Derek only raised an eyebrow, apparently not surprised by the announcement. “Tonight?”

“Right before your call.”

“And you’re already second-guessing it?”

“No,” he snapped. “Never. She’s mine. That’s not in question.”

“Then what is?”

He watched her bark another order, her pink ponytail swinging as she pivoted between monitors. One of the technicians handed her a tablet, and she absorbed the information in seconds, already issuing new directives.

“I don’t believe most of the Elders will ever truly accept her,” he admitted. “Howard’s already tried to challenge her authority every time they’ve met. And the traditionalists—they’ll see her as an outsider. A human who doesn’t understand our ways.”

“Since when do you care what the Elders think?”

“I care about the pack’s stability. A Luna who isn’t respected undermines everything.”

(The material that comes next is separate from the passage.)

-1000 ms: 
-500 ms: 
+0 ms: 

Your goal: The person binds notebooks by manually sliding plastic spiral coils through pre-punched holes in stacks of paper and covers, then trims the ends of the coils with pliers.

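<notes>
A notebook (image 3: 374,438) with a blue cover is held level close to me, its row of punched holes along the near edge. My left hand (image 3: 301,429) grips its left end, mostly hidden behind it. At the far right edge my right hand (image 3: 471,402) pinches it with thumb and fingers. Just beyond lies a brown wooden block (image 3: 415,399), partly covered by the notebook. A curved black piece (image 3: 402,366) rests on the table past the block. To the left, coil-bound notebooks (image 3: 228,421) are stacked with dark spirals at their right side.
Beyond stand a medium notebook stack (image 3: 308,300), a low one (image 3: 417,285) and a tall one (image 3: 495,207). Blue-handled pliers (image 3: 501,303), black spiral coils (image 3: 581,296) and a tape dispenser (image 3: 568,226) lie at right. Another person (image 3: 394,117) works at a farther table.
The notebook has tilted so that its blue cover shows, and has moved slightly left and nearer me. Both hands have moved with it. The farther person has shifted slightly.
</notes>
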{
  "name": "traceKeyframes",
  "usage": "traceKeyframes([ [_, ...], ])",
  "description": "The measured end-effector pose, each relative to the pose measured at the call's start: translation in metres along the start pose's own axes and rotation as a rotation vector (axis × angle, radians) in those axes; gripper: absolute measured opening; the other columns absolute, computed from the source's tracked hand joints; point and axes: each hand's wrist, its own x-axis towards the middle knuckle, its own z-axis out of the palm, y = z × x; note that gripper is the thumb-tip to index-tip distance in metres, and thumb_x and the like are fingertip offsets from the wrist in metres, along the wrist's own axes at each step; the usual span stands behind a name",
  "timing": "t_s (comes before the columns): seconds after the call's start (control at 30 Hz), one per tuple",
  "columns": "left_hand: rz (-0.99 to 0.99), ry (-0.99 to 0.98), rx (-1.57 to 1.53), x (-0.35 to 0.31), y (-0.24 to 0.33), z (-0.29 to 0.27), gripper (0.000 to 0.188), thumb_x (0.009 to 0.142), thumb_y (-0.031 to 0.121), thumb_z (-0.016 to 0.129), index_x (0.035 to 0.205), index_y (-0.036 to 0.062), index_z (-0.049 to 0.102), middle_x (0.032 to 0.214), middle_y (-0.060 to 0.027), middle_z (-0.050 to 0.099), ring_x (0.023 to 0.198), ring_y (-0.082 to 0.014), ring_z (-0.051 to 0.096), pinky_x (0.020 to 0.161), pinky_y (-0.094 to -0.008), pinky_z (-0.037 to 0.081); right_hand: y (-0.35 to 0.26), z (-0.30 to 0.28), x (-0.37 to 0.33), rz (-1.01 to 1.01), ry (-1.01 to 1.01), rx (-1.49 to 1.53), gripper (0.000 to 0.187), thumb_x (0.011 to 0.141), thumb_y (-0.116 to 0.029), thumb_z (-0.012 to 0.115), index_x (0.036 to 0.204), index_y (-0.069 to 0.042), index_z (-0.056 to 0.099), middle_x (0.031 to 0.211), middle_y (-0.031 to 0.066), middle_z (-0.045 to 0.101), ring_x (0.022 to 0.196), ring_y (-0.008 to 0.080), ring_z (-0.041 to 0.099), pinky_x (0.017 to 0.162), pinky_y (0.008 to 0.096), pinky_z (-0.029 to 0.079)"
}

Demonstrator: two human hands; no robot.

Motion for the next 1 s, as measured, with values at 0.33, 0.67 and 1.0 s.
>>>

Derek was quiet for a long moment before he sighed.

“Julie wasn’t exactly welcomed with open arms either, you know.”

“That’s different.”

“Is it? A human woman from the city, with no understanding of pack dynamics, mated to an Alpha?” Derek’s smile held a bitter edge. “You weren’t exactly enthusiastic, were you?”

“No,” he admitted. “But it was because I wanted you back with the Pack rather than because she’s human. And the situations aren’t the same. You’re not living at the compound. You’re not leading an isolated pack that’s been resistant to change for generations.”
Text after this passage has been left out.